Hey-o, and welcome to my Lil' World of Weirdness!!
I state for the record that I don't own Gundam Wing, or the wonderful characters that will be gracing this story. . . I do however lay claim to Ensign Saratone *again*, and I use him here purely as a replacement for your average Nameless OZ Minion. Also advance apologies for my author's notes, you have to understand I had just finished watching three hours straight of Cardcaptor Sakura. Disturbingly cute anime is my vice, I can't help it . . . you show me anything by CLAMP, I show you how a REAL anime-addict looks.
Okay, that's the legal stuff out the way!!
//Thinking//
"Speaking"
*Stress/Emphasis*
~*~
**Gundammit!!**
By Doctor Megalomania
Chapter 6: Cyber-spatial, Gundam-Special.
"My Gundam is antisocial."
The four other pilots stared at him . . . and Heero felt faintly embarrassed by his admission. But it was true, Wing Zero was indeed very antisocial. He didn't talk, he didn't laugh, and he didn't like Relena in the slightest. The Gundam answered in terse, clipped answers, and appeared to dislike the fact that he had to communicate in any fashion. Not even talking about the mission made the Gundam respond with anything but a rather disgruntled 'Hn.'
Heero didn't know why, but it . . . it irritated him.
"BWHA HA HA HA HA!!!" Trowa threw his head back, and cracked up. Wufei tried valiantly to contain them, but soon succumbed to his sniggers. Quatre smiled indulgently, before chuckling quietly, and Duo . . . Heero glared at the boy as he sank to the floor and rolled about clutching at his sides. Soon, after the four pilots' mirth had subsided . . . and Heero pulled his gun on Duo for repeatedly asking him to say it again . . .
"So?"
The blue-eyed Japanese pilot stared at Duo, as the violet eyes of his partner blinked slowly. Duo shrugged, "So, he's just like you . . . we learnt to put up with you, you can learn to put up with him . . . it's real easy, the thing you gotta remember is to imagine him without any underwear on, and then it becomes as easy as one, two, three . . ." Duo smiled even though Heero was glaring daggers at him.
Quatre hummed and sipped his tea, "I wonder why? He didn't seem anti-social when I spoke to him . . ."
"I already told ya!" Duo punched Quatre softly on the arm, "Each Gundam is like the pilot, right? So . . . Wing is an anti-social git just like our boy Heero!"
Heero frowned, "Okay . . . so he knew he was anti-social, but it was quite another to know that his Gundam was being anti-social only to him . . ."
Later that night . . .
"Heero . . . man, I said quit it already . . ."
Duo moaned sleepily from under his quilt, "Look . . . so you and Wing don't get on . . . me and you didn't get on for ages . . . it's just gonna take a while okay?"

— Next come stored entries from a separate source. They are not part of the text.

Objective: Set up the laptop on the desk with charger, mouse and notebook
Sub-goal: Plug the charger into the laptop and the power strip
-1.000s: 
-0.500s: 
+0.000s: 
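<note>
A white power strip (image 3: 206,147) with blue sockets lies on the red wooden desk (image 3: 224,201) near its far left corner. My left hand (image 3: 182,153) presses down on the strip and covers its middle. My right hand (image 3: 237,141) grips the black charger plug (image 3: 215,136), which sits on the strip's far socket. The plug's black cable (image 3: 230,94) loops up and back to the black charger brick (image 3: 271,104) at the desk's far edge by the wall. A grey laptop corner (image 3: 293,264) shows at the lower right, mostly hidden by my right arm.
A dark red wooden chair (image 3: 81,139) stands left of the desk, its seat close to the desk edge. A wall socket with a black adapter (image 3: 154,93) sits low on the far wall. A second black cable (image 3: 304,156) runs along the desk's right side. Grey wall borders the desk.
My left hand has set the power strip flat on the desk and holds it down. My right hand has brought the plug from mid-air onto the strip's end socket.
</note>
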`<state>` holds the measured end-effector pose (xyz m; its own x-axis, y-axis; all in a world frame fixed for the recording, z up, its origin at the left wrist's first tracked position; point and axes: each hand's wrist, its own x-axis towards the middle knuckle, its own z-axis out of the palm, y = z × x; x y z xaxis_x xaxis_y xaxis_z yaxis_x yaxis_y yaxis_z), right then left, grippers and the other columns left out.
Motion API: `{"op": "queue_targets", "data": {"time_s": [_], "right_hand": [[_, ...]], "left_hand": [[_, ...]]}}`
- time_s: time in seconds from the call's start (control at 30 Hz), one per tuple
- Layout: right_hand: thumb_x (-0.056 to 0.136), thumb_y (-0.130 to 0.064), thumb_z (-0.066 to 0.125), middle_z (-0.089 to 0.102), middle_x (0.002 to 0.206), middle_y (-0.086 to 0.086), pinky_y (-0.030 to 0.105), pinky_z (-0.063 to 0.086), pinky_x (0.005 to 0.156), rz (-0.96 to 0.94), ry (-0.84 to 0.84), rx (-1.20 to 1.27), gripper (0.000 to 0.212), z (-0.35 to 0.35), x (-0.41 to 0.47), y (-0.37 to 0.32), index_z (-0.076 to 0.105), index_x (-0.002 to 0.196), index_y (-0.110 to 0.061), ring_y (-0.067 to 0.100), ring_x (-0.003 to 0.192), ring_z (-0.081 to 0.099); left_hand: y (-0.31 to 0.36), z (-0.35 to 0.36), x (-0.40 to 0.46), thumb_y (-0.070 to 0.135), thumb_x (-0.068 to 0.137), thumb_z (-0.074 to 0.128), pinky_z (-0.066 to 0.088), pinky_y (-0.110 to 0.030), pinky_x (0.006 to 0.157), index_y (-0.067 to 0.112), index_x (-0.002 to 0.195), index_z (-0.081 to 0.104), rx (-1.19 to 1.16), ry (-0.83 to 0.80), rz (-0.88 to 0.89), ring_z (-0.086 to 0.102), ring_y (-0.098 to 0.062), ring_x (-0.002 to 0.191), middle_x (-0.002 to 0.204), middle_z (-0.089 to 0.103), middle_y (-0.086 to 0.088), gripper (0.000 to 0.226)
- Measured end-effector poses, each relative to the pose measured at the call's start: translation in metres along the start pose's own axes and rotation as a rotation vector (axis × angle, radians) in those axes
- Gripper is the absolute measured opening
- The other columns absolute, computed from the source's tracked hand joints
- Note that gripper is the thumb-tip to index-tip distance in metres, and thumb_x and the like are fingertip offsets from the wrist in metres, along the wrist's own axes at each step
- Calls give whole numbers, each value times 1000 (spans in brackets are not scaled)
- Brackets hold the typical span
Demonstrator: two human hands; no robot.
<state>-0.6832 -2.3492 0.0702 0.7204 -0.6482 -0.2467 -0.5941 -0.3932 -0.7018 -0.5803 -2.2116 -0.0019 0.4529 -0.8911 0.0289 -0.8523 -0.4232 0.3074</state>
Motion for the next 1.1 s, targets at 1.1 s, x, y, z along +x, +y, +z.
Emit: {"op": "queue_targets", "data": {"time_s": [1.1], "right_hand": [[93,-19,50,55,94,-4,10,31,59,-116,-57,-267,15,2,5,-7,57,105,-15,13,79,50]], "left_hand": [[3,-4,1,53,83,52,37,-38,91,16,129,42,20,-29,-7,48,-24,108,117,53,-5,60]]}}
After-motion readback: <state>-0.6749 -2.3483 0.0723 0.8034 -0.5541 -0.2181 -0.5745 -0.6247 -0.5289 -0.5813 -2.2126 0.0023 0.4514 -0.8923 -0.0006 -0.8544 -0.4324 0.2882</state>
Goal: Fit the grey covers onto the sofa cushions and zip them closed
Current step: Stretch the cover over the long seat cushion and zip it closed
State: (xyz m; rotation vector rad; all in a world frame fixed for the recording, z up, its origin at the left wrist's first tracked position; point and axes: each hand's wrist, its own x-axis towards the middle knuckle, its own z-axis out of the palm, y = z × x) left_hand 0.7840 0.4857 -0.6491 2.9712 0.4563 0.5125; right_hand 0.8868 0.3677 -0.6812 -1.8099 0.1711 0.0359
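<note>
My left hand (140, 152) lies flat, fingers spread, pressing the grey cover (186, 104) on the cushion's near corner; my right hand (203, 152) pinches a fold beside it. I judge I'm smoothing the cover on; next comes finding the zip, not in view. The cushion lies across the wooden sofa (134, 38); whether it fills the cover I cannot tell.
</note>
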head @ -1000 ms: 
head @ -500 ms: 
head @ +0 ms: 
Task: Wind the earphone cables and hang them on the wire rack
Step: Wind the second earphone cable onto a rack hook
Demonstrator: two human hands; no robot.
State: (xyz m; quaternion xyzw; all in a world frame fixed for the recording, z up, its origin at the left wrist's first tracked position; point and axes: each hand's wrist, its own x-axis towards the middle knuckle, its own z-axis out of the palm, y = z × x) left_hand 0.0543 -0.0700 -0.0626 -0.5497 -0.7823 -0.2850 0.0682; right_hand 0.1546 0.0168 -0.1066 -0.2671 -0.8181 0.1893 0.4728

Heero paused in his typing to growl, "But Quatre said—"
"Yeah, well no one can resist the Quatre-brand smile . . . it's dazzling whiteness, and that sense of 'You'll break my heart, if you're not nice to me' is fairly damn hard to not to respond to, you'd hav'ta be a rock, or thin air not to melt at the very sight of his wide blue eyes . . ." Duo rolled over, "anyway . . . get some sleep man . . . and quit with the freaking typing . . ."
Heero shook his head, Duo just didn't understand . . . Heero was curious, really curious as to what he would have been like if the war hadn't tainted him. And his Gundam was denying him the chance to see this! He sighed again, and continued his hacking. If it was true that the Gundams were the pilots as they were meant to be, it was a little disheartening to realize that he was doomed to be an anti-social git anyway. Heero frowned and pushed the weak feelings aside, and buried himself in his work.
Only when the hour was pushing toward early morning, and Duo's healthy snores reverberated around the room, did Heero come to the end of his hacking session. He was just about to shut his connection down when a box popped up.
Hello.
He frowned, and typed, "Who is this?"
Knock, knock.
Heero glanced over his shoulder at Duo; the braided pilot was fond of these, and spent many an hour reeling off increasingly bad jokes. "Who's there?"
No one, Septem.
Heero blinked, //What the . . .?//, he shrugged and typed, "No one, Septem who?"
No one 'Cept 'em Gundams!! HA HA HA!!
Heero found himself smiling slightly, "Deathscythe?"
Maaaaaaaaybeeee. Are you heeeeroo?
"Yes."
Knock, knock
Heero pinched the bridge of his nose, "Who's there?"
Heero.
He smirked, "Heero who?"
Oh, my professor! You've got amnesia!! HA AHA HA!!
"Ha, ha, ha." Heero wrote, he sighed and glanced at Duo, before typing, "Why are you talking to me?"
I'm not. ¬.¬;;
Heero frowned at the strange use of punctuation marks, "What's that?"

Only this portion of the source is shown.